▸ Work to be completed: What is needed is an exact copy of the lines from the start of the records below through the line with "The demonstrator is", without the pictures.

▸ Dataset content:

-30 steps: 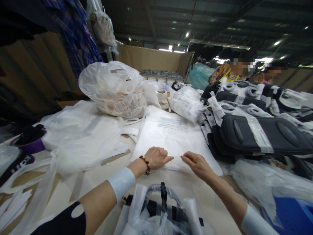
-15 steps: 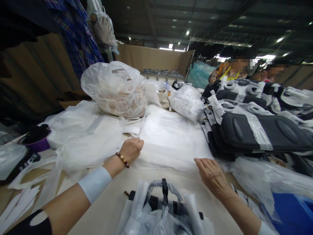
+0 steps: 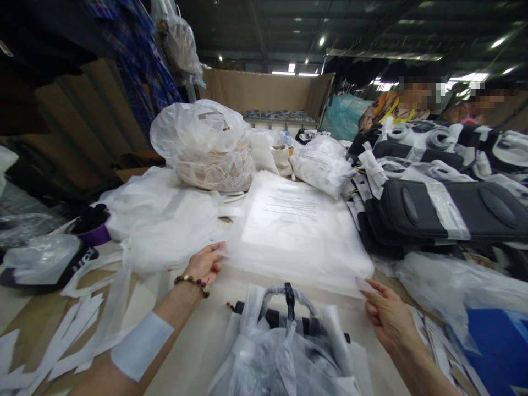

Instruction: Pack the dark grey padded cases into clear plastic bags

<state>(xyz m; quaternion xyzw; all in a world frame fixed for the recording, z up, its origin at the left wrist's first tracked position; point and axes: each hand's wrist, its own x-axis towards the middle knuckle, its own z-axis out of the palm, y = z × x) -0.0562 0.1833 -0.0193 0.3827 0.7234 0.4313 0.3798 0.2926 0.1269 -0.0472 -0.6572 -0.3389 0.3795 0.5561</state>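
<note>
A stack of clear plastic bags (image 3: 289,231) with printed text lies flat in the middle of the table. My left hand (image 3: 206,264) pinches the near left corner of the top plastic bag, and my right hand (image 3: 381,308) pinches its near right corner. The bag's near edge stretches between them. Closest to me stands a handbag (image 3: 284,346) with a wrapped handle, covered in clear plastic, between my forearms.
Black bags (image 3: 445,212) are piled at the right, above a blue container (image 3: 495,346). A large plastic sack (image 3: 214,159) stands behind. White plastic sheets (image 3: 157,220) and paper strips (image 3: 70,335) lie at the left. Two people are at the back right.
Both hands have moved apart and toward me, and now grip the corners of the top plastic bag, whose near edge is drawn nearer. The view has shifted slightly.
</note>
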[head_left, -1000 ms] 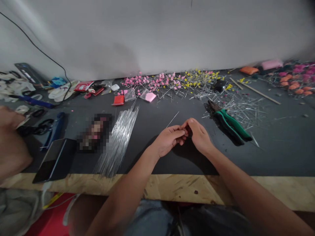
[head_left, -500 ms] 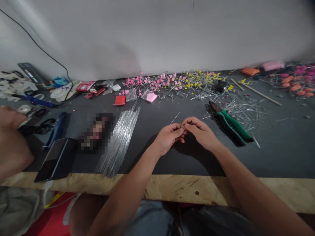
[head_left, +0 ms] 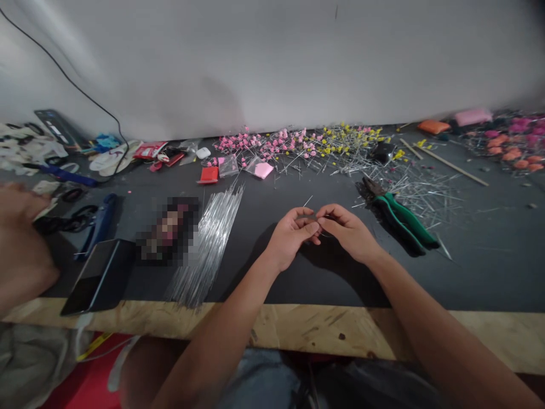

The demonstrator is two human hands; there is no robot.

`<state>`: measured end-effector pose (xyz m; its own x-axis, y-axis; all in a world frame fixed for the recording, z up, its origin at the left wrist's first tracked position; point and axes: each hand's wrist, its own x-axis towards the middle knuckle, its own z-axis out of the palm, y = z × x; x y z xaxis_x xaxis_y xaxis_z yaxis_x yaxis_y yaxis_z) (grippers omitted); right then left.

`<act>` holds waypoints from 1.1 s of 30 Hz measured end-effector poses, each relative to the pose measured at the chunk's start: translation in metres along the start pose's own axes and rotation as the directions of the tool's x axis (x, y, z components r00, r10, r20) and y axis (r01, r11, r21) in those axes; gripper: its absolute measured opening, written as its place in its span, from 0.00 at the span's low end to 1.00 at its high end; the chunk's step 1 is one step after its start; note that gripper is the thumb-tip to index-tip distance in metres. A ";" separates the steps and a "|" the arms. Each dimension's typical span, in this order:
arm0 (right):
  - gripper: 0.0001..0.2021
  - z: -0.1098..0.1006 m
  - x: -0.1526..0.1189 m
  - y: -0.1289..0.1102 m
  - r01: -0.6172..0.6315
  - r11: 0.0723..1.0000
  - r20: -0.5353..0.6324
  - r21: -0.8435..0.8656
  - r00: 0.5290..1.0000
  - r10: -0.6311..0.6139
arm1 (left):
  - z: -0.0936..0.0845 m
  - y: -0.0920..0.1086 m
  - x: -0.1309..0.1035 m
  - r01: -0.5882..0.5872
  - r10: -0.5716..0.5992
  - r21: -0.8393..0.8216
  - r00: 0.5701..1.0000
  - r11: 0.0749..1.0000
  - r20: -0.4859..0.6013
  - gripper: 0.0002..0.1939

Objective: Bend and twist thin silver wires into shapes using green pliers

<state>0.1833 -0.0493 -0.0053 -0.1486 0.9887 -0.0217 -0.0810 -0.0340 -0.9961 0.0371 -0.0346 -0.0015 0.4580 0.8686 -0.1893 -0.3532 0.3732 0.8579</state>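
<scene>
My left hand (head_left: 292,237) and my right hand (head_left: 349,233) meet over the dark tabletop, fingertips pinched together. Between them is a thin metal wire (head_left: 308,200); one straight end sticks out beyond my left fingers, and a curved bit shows faintly by my right fingertips. Most of the wire is hidden by the fingers. To the left lies a bundle of straight silver wires (head_left: 215,233). Green-handled pliers (head_left: 406,218) rest right of my right hand, jaws pointing away, beside a scatter of short wire pieces (head_left: 426,190).
Pink-tipped wires (head_left: 283,142) and yellow-tipped wires (head_left: 340,139) lie along the wall. A phone (head_left: 97,275) stands near the wooden front edge (head_left: 319,329). Another person's arm (head_left: 25,244) is at far left. A wooden stick (head_left: 455,165) lies at back right.
The wire's protruding end beyond my left hand looks shorter and has shifted slightly right. My left index finger has lifted and bent; both hands stay together in nearly the same place.
</scene>
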 end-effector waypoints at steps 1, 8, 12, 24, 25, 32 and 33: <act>0.06 -0.001 0.000 0.000 -0.021 1.000 0.009 0.005 1.000 0.021 | 0.001 0.000 0.000 -0.001 0.001 -0.003 1.000 1.000 -0.007 0.17; 0.09 -0.008 0.000 0.001 -0.071 0.997 0.072 -0.040 0.995 0.073 | 0.001 0.005 -0.002 0.070 -0.070 0.011 0.997 0.997 -0.011 0.15; 0.10 -0.008 -0.002 -0.001 -0.028 0.984 0.091 -0.173 0.995 0.044 | -0.004 0.009 -0.003 0.141 -0.143 0.044 0.989 0.989 0.045 0.13; 0.07 -0.005 -0.003 -0.002 0.114 0.960 0.034 -0.257 0.993 -0.109 | -0.004 0.011 -0.004 0.005 -0.030 0.371 0.998 0.929 0.062 0.09; 0.06 -0.004 -0.003 -0.002 0.107 0.967 0.029 -0.230 0.994 -0.103 | -0.004 0.011 -0.004 0.000 -0.023 0.371 0.998 0.929 0.056 0.09; 0.07 0.008 -0.004 0.001 0.119 0.993 -0.063 -0.021 0.991 -0.120 | 0.001 0.006 -0.003 0.029 -0.033 0.137 0.999 0.990 0.028 0.07; 0.08 0.009 -0.004 0.002 0.124 0.992 -0.076 -0.003 0.989 -0.124 | 0.002 0.006 -0.003 0.040 -0.043 0.091 0.998 0.995 0.036 0.07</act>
<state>0.1744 -0.0549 -0.0064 -0.0616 0.9935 0.0956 -0.0961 0.0894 -0.9914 0.0353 -0.0352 0.0046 0.5018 0.8394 -0.2088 -0.2586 0.3760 0.8898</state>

▸ Output of the exercise:
-30 steps: 
-15 steps: 
+0 steps: 

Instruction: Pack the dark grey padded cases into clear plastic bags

<state>(xyz m; quaternion xyzw; all in a world frame fixed for the recording, z up, its origin at the left wrist's first tracked position; point and axes: each hand's wrist, its own x-axis towards the middle knuckle, its own z-axis out of the palm, y = z × x) -0.0562 0.1833 -0.0193 0.3827 0.7234 0.4313 0.3798 0.2926 0.1269 -0.0472 -0.6572 -0.3389 0.3795 0.5561</state>
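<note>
A stack of clear plastic bags (image 3: 289,231) with printed text lies flat in the middle of the table. My left hand (image 3: 206,264) pinches the near left corner of the top plastic bag, and my right hand (image 3: 381,308) pinches its near right corner. The bag's near edge stretches between them. Closest to me stands a handbag (image 3: 284,346) with a wrapped handle, covered in clear plastic, between my forearms.
Black bags (image 3: 445,212) are piled at the right, above a blue container (image 3: 495,346). A large plastic sack (image 3: 214,159) stands behind. White plastic sheets (image 3: 157,220) and paper strips (image 3: 70,335) lie at the left. Two people are at the back right.
Both hands have moved apart and toward me, and now grip the corners of the top plastic bag, whose near edge is drawn nearer. The view has shifted slightly.
</note>
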[head_left, -1000 ms] 
[head_left, -500 ms] 
[head_left, +0 ms] 

The demonstrator is two human hands; there is no robot.

Nothing remains to be added to this answer.